I Hate My Life! I’m so Shy! How do I Change It?

Shyness frustrates those who wish to have more fulfilling lives, expand their circle of friends, or improve their networking skills to advance their career. Fortunately, there are many things you can do to improve your comfort level in different social situations. But before learning how to reduce your shyness, one of the best ways to reduce the impact your shyness has on your happiness is to change your perspective.
Strengths of being shy
Not everyone can be extroverted, and though it’s an extrovert’s world, introverted people bring their own strengths to the table. Not all introverts are shy, but all shy people are introverts. When you come to appreciate some of the unique qualities your introversion has given you, you may not hate it so much! You can also strengthen these natural qualities to benefit you personally and socially:
  • Approachability
  • Independence
  • Thoughtfulness
  • InsightfulnessWhy you should try to be less shy

    You probably wouldn’t be reading this article if you weren’t frustrated with your shyness. However, for many shy people, “there’s nothing wrong with being shy” is a statement they use to excuse themselves for letting their social fears get the better of them.

    Yes, shyness is often accompanied by great strengths, but it can also hold you back — if you let it! It may be easier to decline invitations and sit at home than face your fears, but it’s also lonely, isolating, and doesn’t let you share your strengths with others.
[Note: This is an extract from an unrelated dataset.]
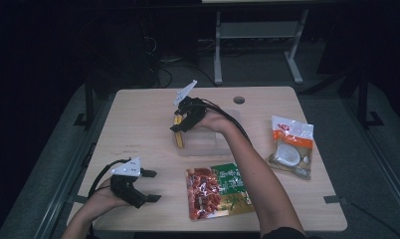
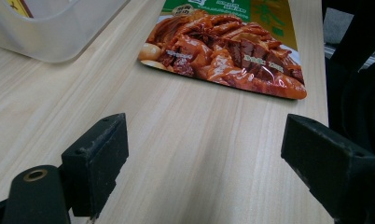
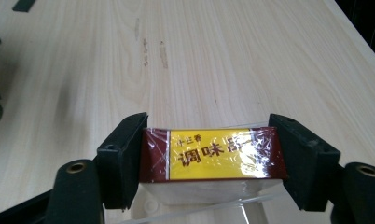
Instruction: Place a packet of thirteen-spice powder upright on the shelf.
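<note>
Right tool (image 3: 209,161) around seasoning box (image 3: 213,156), clear tub (image 1: 208,144) beneath.

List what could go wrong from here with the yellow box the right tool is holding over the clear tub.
1. The right tool clamps the box only by its two ends, and the wrapper looks glossy, so it might slip or twist.
2. The box hangs at the tub's left rim; released here, it could catch the edge and fall onto the table.
3. The tub looks light, so a nudge might shift it.
</note>
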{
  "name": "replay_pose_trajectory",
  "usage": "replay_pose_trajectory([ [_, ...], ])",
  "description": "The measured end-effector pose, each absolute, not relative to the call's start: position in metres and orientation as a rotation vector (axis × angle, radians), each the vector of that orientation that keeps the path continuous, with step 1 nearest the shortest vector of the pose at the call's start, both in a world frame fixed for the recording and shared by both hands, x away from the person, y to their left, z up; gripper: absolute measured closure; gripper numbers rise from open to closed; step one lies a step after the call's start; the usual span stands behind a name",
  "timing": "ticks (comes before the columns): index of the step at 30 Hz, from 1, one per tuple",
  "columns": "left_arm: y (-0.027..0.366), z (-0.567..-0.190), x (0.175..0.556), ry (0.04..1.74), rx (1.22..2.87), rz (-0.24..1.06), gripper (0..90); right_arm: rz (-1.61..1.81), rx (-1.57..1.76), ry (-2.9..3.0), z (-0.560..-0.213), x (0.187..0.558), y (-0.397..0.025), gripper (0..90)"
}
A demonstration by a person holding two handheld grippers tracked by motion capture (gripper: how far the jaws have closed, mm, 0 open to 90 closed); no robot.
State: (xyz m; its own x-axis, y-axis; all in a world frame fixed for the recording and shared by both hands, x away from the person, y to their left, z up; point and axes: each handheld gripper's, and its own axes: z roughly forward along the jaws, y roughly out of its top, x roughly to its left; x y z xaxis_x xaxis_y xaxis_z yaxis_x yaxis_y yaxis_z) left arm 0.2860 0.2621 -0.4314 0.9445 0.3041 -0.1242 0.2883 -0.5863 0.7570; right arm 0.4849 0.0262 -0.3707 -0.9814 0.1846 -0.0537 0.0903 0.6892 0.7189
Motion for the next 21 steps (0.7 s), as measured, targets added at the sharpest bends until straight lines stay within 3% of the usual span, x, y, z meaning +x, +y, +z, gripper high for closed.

    Do something about it!

    There’s lots of advice out there, but not all of it is created equal. Many “confidence boosting” tips only work for people with good self-esteem, who just need an extra boost before doing something nerve-racking, like going for a job interview. Similarly, many “people skills” books or blogs are for people who talk too much, and listen too seldom.

    • Relax
      • You’re shy because you are tense and nervous, making social interaction feel awkward. The opposite of being nervous is not being confident, but being relaxed. When you feel that shallow, quick breathing coming on, force yourself to practice deep breathing from the stomach to dispel physical tension. When your body is comfortable, it’s much easier for your mind to feel at ease as well. Another good exercise is to consciously relax every part of your body. Start from the top down and go through all your body parts. You’ll be surprised at how much of a difference just the first one makes: Relax your eyebrows!
    • Open up to a trusted person, or professional
      • Many who are shy think they’re unlikeable, that something is wrong with them. This is not true! Shyness is hard to get over because it’s a two-fold problem. One is the feeling of being nervous and uncomfortable; the second is shame about those feelings. Therapy can be very helpful for shy people because it helps open up and get rid of those feelings of shame accompanying your shyness.
    • Allow yourself to let things go
      • What’s something shy people have trouble with? Conversing! That’s because shy people put too much weight on the words that leave their mouths! Guaranteed, no one is thinking about that one not-so-brilliant statement you made a couple of weeks ago. They weren’t even thinking about it 15 minutes later. Not every conversation has to be about something important. And not everything you say has to be clever, eloquent, or even add much to the conversation. Talking without thinking (yes, this is how non-shy people talk most of the time) is hard, but with practice, it will become habitual. When you learn to let things go, you’ll find interactions much less painful.